I’ve been using 1-quart (liter?) Gatorade bottles. Light. Free at the recycling center. The 1.75-pint and smaller have smaller lids that barely fit my red-cross-branded SteriPen, while it fits well in the 32 ounce size.

But I’m looking to switch. I’ve never liked how high up the UV bulb was in the Gatorade bottle with lots of water well below it and then I read an scientific article (Drinking water treatment with ultraviolet light for travelers …www.sciencedirect.com › science › article › pii) reviewing SteriPens with and without agitation and it makes a huge difference – >99.99% sterilizing versus 95% and I know I’m not stirring the water in the Gatorade bottle around much because of the fit on the Steripen (I can use the SteriPen as a stirrer much better in a wide-mouth Nalgene) and the lid is too small to cut out a SteriPen-sized rectangle so as to shake the whole assembly a lot.

So I’m looking for a few Planter’s peanut jars – tall, #1 plastic, hold 16 ounces dry-weight nuts. A much wider lid so it’s easier to fill, much easier to use the SteriPen as a stirrer, and a big enough lid that I can cut a hole in an extra one to insert the SteriPen through.

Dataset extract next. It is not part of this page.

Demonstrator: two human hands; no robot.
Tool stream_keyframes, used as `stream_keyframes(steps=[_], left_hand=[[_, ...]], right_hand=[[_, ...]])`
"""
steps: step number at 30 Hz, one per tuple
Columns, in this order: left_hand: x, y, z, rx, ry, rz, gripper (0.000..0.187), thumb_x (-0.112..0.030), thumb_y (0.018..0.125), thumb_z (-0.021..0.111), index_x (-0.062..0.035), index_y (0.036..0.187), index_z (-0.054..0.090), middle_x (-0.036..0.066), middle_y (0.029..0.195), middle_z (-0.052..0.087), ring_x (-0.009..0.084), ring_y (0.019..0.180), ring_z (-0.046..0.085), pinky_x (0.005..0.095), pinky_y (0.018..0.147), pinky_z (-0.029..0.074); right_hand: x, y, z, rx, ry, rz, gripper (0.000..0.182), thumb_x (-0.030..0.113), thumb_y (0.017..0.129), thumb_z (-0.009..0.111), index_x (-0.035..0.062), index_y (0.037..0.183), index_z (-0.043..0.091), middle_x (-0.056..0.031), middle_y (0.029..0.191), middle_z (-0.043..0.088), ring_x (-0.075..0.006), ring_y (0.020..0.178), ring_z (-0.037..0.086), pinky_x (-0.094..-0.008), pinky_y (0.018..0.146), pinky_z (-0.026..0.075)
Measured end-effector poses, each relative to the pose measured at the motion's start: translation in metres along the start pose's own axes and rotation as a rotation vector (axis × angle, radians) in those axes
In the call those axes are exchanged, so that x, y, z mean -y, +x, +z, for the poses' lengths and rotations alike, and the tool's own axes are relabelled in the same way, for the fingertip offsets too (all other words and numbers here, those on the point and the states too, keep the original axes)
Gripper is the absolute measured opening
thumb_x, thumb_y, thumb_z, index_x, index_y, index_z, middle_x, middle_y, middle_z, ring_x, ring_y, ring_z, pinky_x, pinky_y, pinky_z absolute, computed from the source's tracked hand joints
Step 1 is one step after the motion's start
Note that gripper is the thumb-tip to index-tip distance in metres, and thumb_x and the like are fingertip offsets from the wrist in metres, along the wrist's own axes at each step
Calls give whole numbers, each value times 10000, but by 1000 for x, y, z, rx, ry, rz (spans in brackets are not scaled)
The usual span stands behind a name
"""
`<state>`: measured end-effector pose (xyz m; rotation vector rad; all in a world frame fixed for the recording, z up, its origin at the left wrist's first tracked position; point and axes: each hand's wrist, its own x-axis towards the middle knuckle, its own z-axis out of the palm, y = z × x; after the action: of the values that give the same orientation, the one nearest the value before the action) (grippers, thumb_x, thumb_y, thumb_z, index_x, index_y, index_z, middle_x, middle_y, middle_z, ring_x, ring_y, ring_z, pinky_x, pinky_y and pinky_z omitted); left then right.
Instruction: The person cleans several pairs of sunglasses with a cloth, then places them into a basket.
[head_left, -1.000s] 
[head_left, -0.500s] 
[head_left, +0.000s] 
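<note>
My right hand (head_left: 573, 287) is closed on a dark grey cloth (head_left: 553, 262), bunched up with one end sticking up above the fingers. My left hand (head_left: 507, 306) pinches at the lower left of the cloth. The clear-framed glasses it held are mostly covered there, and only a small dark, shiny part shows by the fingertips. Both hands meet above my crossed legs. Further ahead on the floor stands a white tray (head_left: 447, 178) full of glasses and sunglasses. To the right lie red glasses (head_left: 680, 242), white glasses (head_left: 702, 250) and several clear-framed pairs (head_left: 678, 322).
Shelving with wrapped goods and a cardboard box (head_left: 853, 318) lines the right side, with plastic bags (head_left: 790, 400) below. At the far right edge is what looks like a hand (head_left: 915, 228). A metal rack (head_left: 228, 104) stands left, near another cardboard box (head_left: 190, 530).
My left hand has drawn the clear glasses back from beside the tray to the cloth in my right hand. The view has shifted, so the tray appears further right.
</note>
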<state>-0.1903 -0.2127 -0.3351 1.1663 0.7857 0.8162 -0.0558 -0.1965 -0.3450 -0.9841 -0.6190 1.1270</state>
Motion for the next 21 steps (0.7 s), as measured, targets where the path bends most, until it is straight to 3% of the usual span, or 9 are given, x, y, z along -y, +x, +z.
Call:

And for a thru-hiker, you could always grab another at any super market or Walmart.  With 2,720 calories of peanuts inside.

I’ve been using one as a pee bottle and it’s 1.9 ounces bottle only, 0.2 ounces for the lid. 2.13 ounces total. It holds 29 fluid ounces, so just shy of a quart. The lid is pretty watertight – not bomber like a Nalgene or a soda bottle, but better than a PB jar and fine for being upright in my pack’s side pocket.

For cold-soaking couscous into a cold, gloopy mess, a PB jar would be better being a bit wider and a bit shorter, but I’d prefer the Planter’s nut plastic jar as a water bottle.

Jeff Y BPL Member
PostedAug 30, 2020 at 4:51 pm

Maybe I’m missing something, but may I ask why you hike with a pee bottle?